***** LISTED RECORDS
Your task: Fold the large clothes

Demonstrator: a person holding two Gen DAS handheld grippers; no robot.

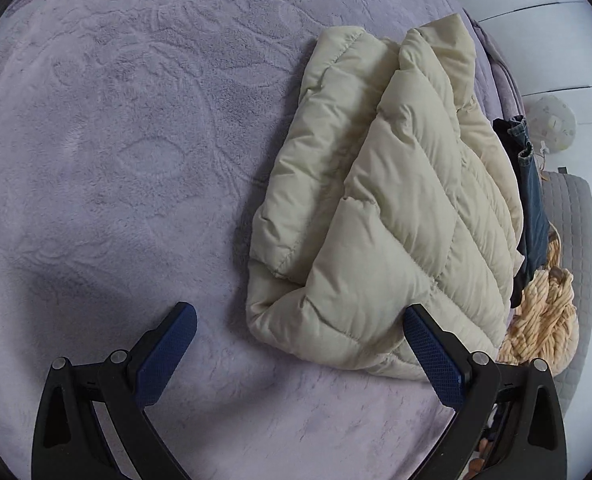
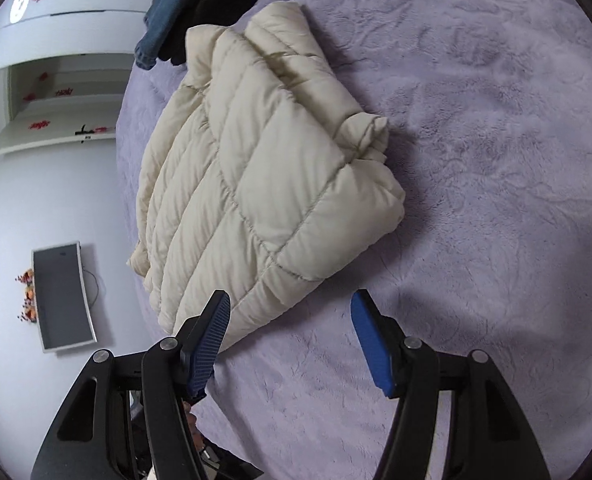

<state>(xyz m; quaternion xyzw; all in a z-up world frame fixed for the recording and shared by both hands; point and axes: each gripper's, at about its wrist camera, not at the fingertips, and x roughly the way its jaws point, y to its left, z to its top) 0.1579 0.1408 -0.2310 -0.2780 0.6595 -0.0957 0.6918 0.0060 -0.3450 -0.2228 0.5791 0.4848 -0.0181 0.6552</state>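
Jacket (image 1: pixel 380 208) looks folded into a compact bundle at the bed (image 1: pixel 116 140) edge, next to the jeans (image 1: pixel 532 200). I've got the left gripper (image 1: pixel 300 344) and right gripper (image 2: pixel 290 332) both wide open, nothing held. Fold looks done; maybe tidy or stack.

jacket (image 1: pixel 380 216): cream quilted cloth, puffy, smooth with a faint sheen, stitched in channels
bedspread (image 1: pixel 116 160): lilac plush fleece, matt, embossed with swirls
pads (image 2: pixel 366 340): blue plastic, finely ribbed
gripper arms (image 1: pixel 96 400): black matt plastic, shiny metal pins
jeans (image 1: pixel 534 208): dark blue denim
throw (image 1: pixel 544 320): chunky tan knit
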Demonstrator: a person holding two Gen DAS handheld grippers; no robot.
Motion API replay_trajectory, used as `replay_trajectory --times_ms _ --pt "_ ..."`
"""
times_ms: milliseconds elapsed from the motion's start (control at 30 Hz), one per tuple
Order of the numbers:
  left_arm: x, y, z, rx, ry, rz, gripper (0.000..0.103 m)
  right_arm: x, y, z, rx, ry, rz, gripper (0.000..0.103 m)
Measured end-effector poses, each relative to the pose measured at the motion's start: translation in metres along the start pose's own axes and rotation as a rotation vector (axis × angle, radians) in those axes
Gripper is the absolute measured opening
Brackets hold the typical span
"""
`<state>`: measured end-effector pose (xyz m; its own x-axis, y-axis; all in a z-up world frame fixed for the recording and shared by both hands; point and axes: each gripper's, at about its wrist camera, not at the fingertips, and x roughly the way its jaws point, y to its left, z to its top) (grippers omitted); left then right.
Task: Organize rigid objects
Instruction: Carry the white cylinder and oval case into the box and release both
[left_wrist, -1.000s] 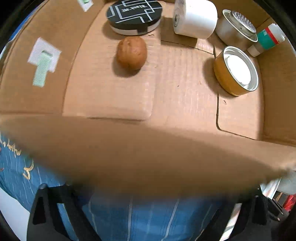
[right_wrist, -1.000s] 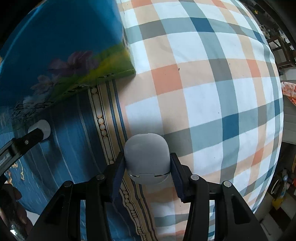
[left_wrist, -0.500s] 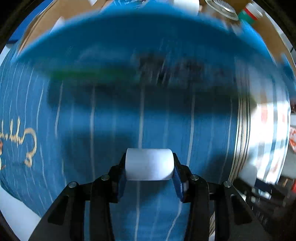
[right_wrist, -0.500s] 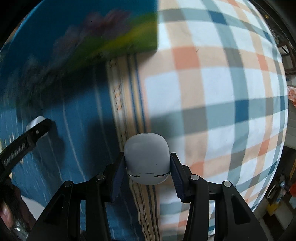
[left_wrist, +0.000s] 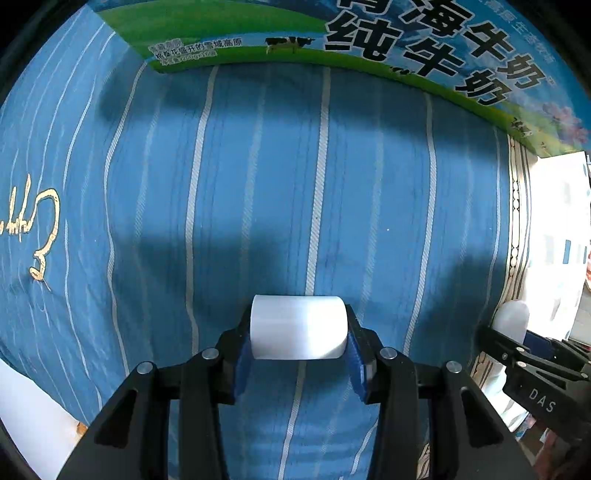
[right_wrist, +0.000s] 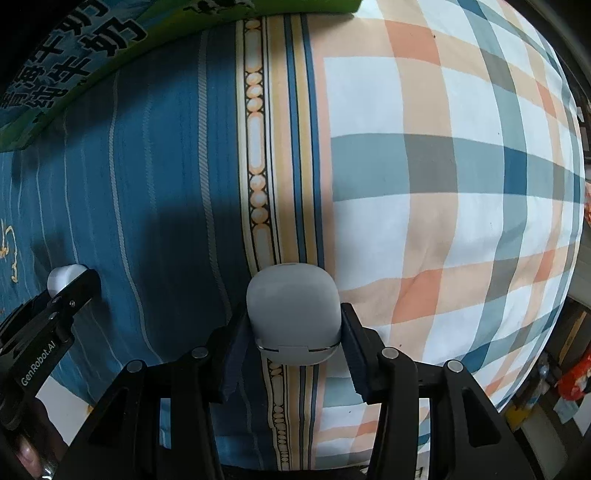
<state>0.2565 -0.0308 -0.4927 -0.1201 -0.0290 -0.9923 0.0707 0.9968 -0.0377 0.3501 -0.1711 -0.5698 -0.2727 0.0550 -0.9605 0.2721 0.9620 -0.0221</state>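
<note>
My left gripper (left_wrist: 298, 343) is shut on a white cylinder (left_wrist: 298, 327) and holds it above the blue striped bedsheet (left_wrist: 258, 192). My right gripper (right_wrist: 293, 339) is shut on a grey rounded case (right_wrist: 293, 314) with a thin seam near its lower end. The right gripper also shows at the right edge of the left wrist view (left_wrist: 517, 343), with the case's pale end (left_wrist: 511, 319). The left gripper and its cylinder (right_wrist: 62, 278) show at the left of the right wrist view.
A blue-and-green milk carton box (left_wrist: 369, 40) stands at the far edge of the sheet; it also shows top left in the right wrist view (right_wrist: 74, 48). A plaid sheet (right_wrist: 443, 166) lies to the right, past a patterned border (right_wrist: 258, 147).
The left gripper has come out of the cardboard box, pulled back over its wall and now hangs lower over the blue sheet with a white cylinder in it. The right gripper has shifted with its case.
</note>
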Motion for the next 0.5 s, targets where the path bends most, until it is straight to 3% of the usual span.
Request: replay_trajectory --times_ms 200,333,500 --pt "0.001 -0.017 -0.02 -0.002 -0.016 0.007 0.04 0.009 -0.003 -0.01 -0.015 -0.026 -0.045 0.049" --pt "-0.027 -0.018 -0.025 0.006 -0.04 -0.003 0.04 0.007 0.001 -0.021 -0.031 -0.041 -0.041 0.049" --pt "-0.073 -0.027 -0.046 0.05 -0.126 -0.009 0.04 -0.026 0.007 -0.037 -0.067 -0.107 -0.002 0.049"
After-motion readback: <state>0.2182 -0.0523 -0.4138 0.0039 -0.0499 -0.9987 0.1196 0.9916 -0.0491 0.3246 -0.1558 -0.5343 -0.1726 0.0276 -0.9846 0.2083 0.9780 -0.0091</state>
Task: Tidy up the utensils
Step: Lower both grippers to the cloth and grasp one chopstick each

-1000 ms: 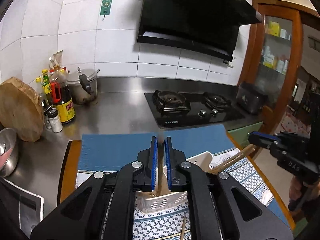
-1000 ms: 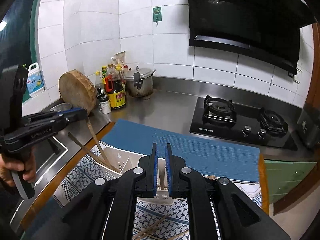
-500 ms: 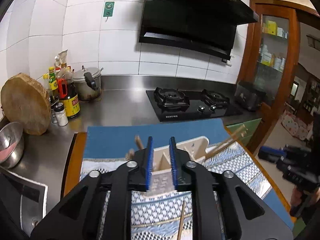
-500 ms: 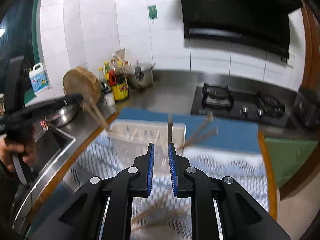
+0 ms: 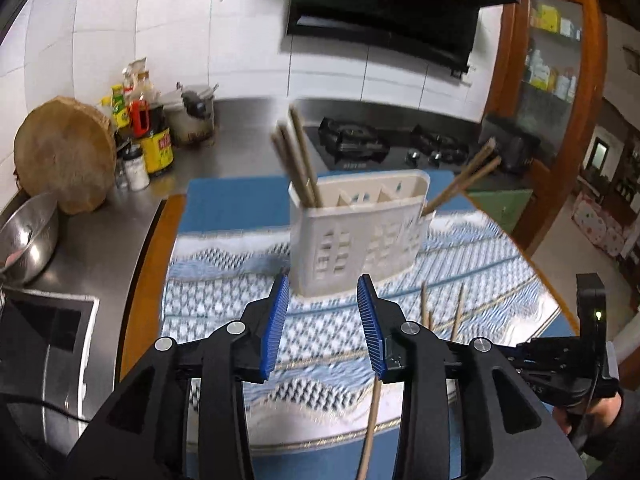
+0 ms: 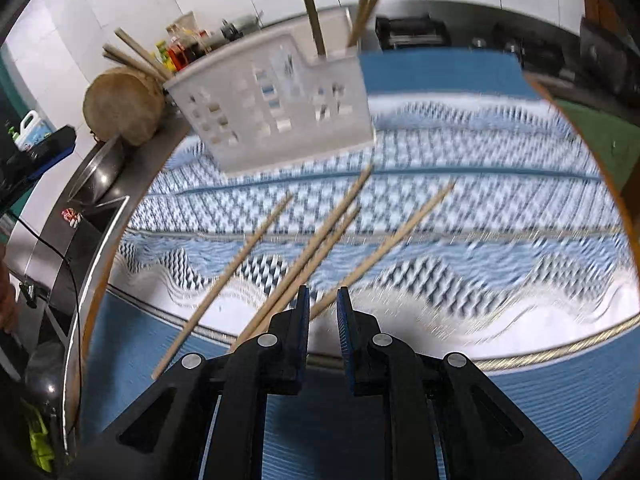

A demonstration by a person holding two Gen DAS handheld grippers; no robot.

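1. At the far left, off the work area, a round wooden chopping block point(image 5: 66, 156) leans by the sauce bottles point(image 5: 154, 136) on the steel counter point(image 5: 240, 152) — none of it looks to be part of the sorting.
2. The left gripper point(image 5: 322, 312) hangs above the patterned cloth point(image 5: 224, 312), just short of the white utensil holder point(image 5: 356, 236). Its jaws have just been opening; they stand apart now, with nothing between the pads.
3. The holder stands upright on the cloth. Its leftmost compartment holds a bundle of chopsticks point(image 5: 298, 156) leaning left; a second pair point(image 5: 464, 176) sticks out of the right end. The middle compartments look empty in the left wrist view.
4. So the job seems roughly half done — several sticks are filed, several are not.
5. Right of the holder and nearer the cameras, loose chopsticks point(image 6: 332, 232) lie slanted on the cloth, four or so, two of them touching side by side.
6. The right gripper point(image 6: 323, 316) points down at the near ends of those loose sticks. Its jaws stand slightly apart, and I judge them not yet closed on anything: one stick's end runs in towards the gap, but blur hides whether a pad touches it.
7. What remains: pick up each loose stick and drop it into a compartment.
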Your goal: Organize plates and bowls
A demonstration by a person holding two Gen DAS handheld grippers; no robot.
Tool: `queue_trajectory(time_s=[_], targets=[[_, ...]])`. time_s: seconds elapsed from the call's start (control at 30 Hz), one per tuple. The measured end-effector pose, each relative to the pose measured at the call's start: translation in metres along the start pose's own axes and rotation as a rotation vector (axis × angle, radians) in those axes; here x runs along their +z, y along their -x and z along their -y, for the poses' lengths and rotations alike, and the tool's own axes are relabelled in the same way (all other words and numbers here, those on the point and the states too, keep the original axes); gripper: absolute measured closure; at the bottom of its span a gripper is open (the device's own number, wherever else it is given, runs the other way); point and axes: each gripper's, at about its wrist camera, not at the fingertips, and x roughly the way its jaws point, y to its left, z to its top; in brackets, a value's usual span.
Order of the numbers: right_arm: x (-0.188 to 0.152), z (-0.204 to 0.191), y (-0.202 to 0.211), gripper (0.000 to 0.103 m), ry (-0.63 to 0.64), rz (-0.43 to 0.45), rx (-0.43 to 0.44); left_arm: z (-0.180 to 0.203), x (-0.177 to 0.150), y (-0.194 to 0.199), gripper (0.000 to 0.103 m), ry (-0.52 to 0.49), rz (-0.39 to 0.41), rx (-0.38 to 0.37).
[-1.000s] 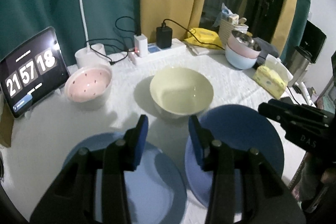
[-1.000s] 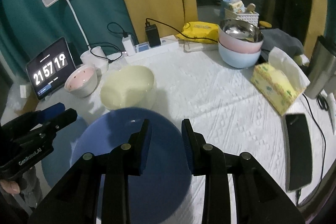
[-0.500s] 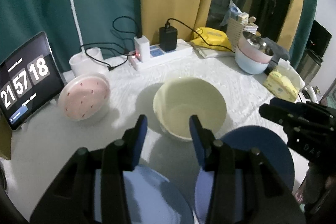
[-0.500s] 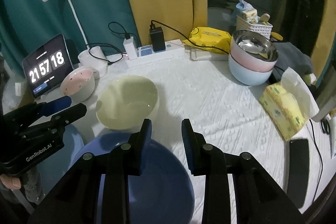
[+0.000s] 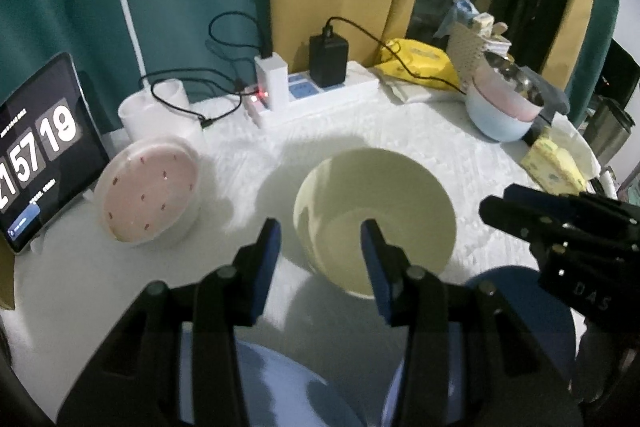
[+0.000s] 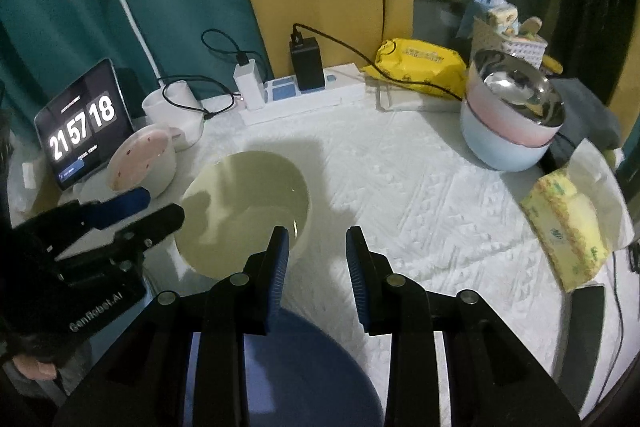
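Observation:
A pale yellow bowl (image 5: 376, 211) stands mid-table; it also shows in the right wrist view (image 6: 244, 211). A pink dotted bowl (image 5: 150, 193) sits left of it, near the tablet. A light blue plate (image 5: 288, 391) lies under my left gripper. A dark blue plate (image 5: 536, 311) lies at the right, and shows under my right gripper (image 6: 316, 379). My left gripper (image 5: 320, 247) is open and empty, its fingers straddling the yellow bowl's near-left rim. My right gripper (image 6: 316, 251) is open and empty, just right of the yellow bowl.
A tablet clock (image 5: 36, 151), lamp base (image 5: 160, 111) and power strip with chargers (image 5: 316, 91) line the back. Stacked pink and blue bowls (image 6: 512, 123), a yellow pack (image 6: 420, 65), a tissue box (image 6: 568, 227) and a phone (image 6: 586, 335) sit on the right.
Both grippers have moved forward over the plates toward the yellow bowl. The plates have slid down out of most of each view. Both stay open.

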Motion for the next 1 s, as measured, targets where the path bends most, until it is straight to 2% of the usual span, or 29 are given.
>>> queue_trajectory(time_s=[0.47,0.7,1.0], targets=[[0.018,0.002,-0.048,0.072,-0.099,-0.104,-0.007,-0.007,0.008,-0.036,0.060,0.027,-0.069,0.002],[0.018,-0.005,-0.070,0.072,-0.126,-0.143,-0.026,-0.008,0.008,-0.050,0.060,0.028,-0.106,-0.002],[0.013,-0.006,-0.092,0.072,-0.167,-0.196,0.007,-0.012,0.005,-0.062,0.060,0.034,-0.127,-0.003]])
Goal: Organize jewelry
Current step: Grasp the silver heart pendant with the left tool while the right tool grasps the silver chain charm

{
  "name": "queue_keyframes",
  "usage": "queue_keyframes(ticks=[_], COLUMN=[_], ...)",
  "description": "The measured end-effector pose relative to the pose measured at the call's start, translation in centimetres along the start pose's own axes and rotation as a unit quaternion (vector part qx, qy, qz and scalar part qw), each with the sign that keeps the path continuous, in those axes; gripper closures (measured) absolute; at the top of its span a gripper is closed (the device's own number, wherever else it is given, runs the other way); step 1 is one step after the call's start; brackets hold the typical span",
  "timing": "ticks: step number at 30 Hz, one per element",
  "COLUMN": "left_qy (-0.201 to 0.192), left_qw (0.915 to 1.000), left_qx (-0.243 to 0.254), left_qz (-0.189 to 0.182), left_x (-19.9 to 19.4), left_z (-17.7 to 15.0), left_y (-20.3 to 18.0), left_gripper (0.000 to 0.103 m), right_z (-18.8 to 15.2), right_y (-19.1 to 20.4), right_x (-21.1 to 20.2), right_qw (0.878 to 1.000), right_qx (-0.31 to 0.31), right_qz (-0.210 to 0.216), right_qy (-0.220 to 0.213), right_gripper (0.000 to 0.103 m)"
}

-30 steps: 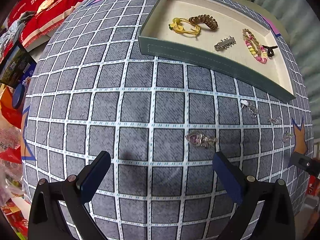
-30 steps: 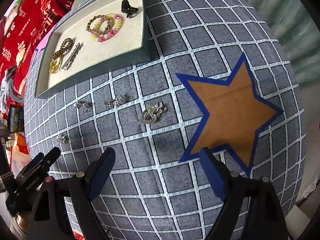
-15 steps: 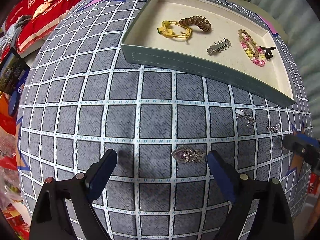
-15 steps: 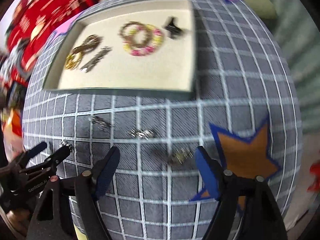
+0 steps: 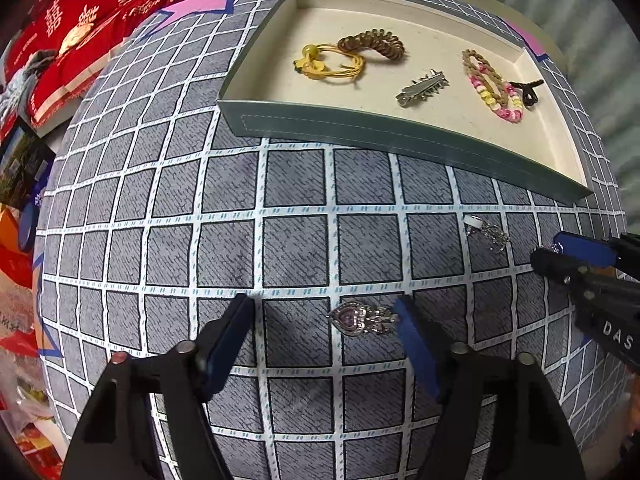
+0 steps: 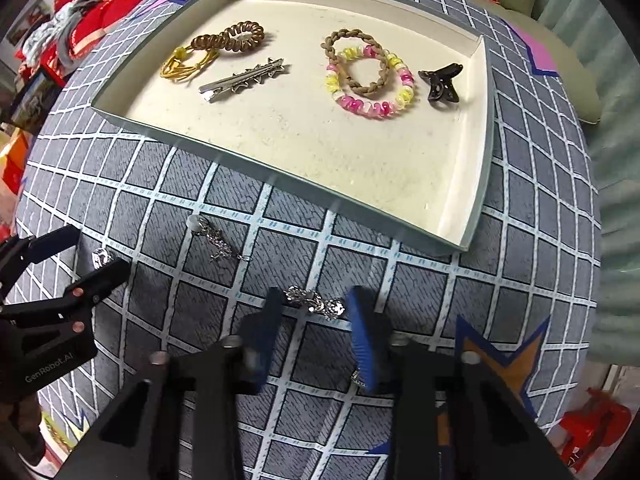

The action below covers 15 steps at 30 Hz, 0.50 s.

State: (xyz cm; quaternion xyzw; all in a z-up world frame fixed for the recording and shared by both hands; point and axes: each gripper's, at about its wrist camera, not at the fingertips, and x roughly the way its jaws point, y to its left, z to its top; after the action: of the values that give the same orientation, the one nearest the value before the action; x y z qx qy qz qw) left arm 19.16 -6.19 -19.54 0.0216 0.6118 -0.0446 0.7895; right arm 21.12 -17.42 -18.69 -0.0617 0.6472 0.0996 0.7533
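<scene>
A grey-green tray (image 5: 400, 130) (image 6: 476, 208) holds hair ties, a silver clip (image 6: 244, 78), a beaded bracelet (image 6: 370, 80) and a black claw clip (image 6: 440, 82). My left gripper (image 5: 326, 320) is open, its tips on either side of a silver heart pendant with a purple stone (image 5: 360, 320) on the checked cloth. My right gripper (image 6: 314, 316) is open around a silver chain piece (image 6: 314, 302). Another silver charm (image 6: 216, 240) (image 5: 486, 232) lies between them. A small silver piece (image 6: 100, 258) sits by the left gripper's tips in the right wrist view.
The grey checked cloth (image 5: 224, 240) covers the table, with an orange star patch (image 6: 500, 364) at the right. Red fabric and cushions (image 5: 100, 12) lie behind and to the left. Clutter hangs off the left edge (image 5: 20, 240).
Both grippers moved forward and down toward the cloth. The left one now brackets the heart pendant; the right one swung left and narrowed around the silver chain piece.
</scene>
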Motion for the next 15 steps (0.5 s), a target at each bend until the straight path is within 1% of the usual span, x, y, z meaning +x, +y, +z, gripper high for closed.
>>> queue_keyframes(ticks=[1, 2, 3, 4, 5, 7, 11, 12, 15], left_qy=[-0.003, -0.005, -0.007, -0.008, -0.009, -0.006, -0.009, -0.015, -0.018], left_qw=[1.0, 1.0, 0.9999, 0.9999, 0.9998, 0.9996, 0.9987, 0.9986, 0.998], left_qx=[0.003, 0.005, 0.009, 0.012, 0.014, 0.009, 0.001, -0.004, -0.011], left_qz=[-0.001, -0.002, -0.003, -0.006, -0.009, -0.026, -0.049, -0.05, -0.059], left_x=[0.0, -0.3, -0.5, -0.6, -0.8, -1.1, -2.4, -2.6, -3.4], left_z=[0.0, -0.3, -0.4, -0.6, -0.7, -0.6, -0.9, -1.0, -1.3], left_y=[-0.3, -0.4, -0.6, -0.7, -0.9, -1.0, -0.7, -0.4, 0.0], left_gripper=[0.032, 0.041, 0.045, 0.056, 0.06, 0.06, 0.061, 0.061, 0.061], right_z=[0.0, -0.2, -0.6, -1.3, -1.9, -2.9, -3.6, -3.8, -4.5], right_y=[0.3, 0.5, 0.1, -0.3, -1.1, -2.4, -3.8, -4.0, -5.5], right_x=[0.1, 0.1, -0.1, -0.4, -0.7, -1.3, -2.0, -2.2, -2.8], right_qw=[1.0, 1.0, 1.0, 1.0, 1.0, 0.999, 0.996, 0.995, 0.992], right_qx=[0.004, 0.008, 0.01, 0.014, 0.021, 0.04, 0.076, 0.085, 0.104], right_qz=[0.003, 0.005, 0.004, 0.004, 0.01, 0.022, 0.047, 0.055, 0.072], right_qy=[0.0, -0.001, 0.0, 0.0, 0.001, 0.003, 0.001, -0.001, -0.005], right_gripper=[0.072, 0.084, 0.089, 0.089, 0.089, 0.089, 0.089, 0.089, 0.089])
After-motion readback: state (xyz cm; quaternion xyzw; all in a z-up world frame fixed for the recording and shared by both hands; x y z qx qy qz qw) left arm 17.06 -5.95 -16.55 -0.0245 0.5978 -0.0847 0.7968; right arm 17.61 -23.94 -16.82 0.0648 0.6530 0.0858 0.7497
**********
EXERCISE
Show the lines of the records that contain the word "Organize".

YOUR RESPONSE
Task: Organize rigid objects
Your goal: Organize plates and bowls
Goal: Organize jewelry

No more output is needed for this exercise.